With his background it is understandable that he writes about the entire human experience in his mysteries. Warren Bull writes about any time, place and person that he can imagine. His novels are set in the time shortly before the American Civil War.  A prolific short story writer with more than a hundred short stories published, the author’s work spans centuries, locations worldwide, emotions behavior and people. If you like your whodunit soft-boiled, hard-boiled or over easy, you’ll find something to your fit your palate in his work.

awards

Derringer Flash Fiction Award Finalist 2012
Finalist in Young Adult Discovery Award for novels 2010
Best Short Story of the Year from the Missouri Writers’ Guild 2006
Great Manhattan Conclave Short Story Award 2008
Alfred Hitchcock Mystery Magazine Mysterious Photograph Award Jan/Feb 2011
Cover Story and Editor’s Choice in Flash Bang Mysteries 2015 (The first issue of the magazine)
Strange Summer Mysteries Best Fantasy 2012
Strange Mysteries 4 Best Story 2012
Strange Mysteries Readers Favorite Story 2009
Medium of Murder Finalist National Best Books Award 2008 (Award for the entire anthology including one short story by Warren Bull)

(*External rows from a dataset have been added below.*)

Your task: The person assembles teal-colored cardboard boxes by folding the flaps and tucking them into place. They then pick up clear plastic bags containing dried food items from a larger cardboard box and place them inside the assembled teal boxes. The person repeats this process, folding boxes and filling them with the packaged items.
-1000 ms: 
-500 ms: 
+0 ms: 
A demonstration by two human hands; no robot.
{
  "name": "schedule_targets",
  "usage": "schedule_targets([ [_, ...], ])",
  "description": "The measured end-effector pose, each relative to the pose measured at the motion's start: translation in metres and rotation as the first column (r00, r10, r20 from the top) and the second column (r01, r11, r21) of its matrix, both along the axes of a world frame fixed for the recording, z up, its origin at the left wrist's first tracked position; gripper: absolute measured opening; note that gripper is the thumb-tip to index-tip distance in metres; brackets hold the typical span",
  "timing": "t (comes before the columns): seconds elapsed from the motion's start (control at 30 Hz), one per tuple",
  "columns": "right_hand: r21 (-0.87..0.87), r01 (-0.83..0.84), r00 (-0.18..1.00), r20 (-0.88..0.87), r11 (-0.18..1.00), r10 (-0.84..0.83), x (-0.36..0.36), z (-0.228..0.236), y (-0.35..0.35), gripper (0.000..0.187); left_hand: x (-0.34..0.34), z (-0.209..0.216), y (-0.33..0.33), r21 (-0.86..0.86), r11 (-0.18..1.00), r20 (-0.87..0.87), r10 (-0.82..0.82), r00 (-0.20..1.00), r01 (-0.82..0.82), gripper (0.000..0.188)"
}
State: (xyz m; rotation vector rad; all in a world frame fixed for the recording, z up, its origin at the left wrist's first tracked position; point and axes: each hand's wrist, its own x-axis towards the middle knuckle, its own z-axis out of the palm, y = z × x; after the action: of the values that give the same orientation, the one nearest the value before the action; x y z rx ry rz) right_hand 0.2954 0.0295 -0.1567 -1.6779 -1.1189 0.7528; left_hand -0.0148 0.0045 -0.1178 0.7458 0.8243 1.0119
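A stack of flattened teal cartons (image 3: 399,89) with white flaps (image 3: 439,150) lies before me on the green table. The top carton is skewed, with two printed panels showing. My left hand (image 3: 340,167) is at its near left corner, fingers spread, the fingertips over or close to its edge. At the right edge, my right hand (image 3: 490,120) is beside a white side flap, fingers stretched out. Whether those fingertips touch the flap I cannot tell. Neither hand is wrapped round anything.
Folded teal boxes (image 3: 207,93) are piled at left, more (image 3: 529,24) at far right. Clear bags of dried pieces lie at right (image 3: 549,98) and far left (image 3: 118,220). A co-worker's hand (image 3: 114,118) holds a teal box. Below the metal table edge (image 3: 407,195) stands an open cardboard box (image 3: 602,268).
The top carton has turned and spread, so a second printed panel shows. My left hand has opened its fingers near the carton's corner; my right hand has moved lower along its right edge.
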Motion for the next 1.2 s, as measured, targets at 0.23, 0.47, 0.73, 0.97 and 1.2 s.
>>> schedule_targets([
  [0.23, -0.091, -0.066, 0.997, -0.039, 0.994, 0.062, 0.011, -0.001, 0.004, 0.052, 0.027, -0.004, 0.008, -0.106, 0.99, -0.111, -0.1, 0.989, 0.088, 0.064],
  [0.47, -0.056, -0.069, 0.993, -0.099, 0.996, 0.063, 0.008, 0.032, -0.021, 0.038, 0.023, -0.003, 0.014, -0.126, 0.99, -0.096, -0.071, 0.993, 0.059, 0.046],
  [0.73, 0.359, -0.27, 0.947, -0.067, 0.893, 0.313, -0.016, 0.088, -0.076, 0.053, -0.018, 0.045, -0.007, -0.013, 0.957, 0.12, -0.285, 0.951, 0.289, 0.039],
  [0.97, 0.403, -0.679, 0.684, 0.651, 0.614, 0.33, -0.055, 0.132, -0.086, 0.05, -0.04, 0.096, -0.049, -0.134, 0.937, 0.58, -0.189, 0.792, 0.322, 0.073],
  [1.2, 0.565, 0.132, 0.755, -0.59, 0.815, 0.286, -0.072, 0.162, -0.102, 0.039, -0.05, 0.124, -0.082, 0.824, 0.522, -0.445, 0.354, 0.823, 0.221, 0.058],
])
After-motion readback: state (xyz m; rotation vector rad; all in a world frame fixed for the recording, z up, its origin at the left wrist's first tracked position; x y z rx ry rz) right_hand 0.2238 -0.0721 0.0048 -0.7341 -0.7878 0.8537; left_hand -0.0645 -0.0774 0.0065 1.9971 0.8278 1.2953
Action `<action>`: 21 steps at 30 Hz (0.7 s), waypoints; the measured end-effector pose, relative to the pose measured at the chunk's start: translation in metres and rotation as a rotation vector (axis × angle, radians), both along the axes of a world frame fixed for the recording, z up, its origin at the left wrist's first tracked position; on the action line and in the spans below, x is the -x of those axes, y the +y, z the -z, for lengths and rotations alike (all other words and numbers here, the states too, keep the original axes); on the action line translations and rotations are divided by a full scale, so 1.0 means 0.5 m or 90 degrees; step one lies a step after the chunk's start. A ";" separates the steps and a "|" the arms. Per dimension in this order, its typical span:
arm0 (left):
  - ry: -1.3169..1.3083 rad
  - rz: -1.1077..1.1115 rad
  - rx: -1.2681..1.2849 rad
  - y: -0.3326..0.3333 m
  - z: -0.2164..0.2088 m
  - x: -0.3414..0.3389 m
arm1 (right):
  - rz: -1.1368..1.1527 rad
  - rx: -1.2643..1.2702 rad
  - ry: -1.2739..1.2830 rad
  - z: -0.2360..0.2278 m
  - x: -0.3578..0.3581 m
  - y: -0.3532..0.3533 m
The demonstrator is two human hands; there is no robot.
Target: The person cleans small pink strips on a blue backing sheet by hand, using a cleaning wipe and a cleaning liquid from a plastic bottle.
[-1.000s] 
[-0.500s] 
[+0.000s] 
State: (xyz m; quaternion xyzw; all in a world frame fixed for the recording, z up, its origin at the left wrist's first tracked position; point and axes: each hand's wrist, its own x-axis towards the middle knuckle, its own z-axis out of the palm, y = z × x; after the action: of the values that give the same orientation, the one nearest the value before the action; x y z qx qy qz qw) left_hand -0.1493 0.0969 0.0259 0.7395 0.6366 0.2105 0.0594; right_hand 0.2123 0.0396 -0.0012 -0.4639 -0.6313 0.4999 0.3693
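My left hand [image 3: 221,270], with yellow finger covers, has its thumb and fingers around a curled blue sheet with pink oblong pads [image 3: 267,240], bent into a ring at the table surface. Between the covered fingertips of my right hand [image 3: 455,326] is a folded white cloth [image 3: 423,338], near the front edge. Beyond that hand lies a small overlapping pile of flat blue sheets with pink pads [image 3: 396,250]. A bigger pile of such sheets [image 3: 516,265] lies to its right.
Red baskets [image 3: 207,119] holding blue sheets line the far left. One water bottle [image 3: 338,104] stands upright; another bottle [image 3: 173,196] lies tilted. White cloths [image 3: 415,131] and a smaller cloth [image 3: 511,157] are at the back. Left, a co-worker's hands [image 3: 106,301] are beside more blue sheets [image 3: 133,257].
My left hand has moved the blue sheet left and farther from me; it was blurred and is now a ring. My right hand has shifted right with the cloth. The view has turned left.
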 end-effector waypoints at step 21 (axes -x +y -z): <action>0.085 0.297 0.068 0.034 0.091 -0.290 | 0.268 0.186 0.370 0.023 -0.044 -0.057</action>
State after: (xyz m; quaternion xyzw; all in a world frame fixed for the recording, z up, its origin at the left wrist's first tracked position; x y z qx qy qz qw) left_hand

What people are saying about Warren's writing...

…Opening with a corpse and progressing as smoothly as a Raymond Chandler tale, through a sequence of excellent surprises to a satisfying denouement.
-Susan Hilary, winner of the Sense Creative Award in 2010, and the Fish Criminally Short Histories Prize in 2008.

An impeccable grasp of history, great sensitivity to the diction of the narrator, and powerful insight into, as William Faulkner said in his Nobel Prize Acceptance Speech, “the human heart in conflict with itself.”
-Juliet Kincaid, Author, taught composition, creative writing & creative writing workshop for more than twenty years.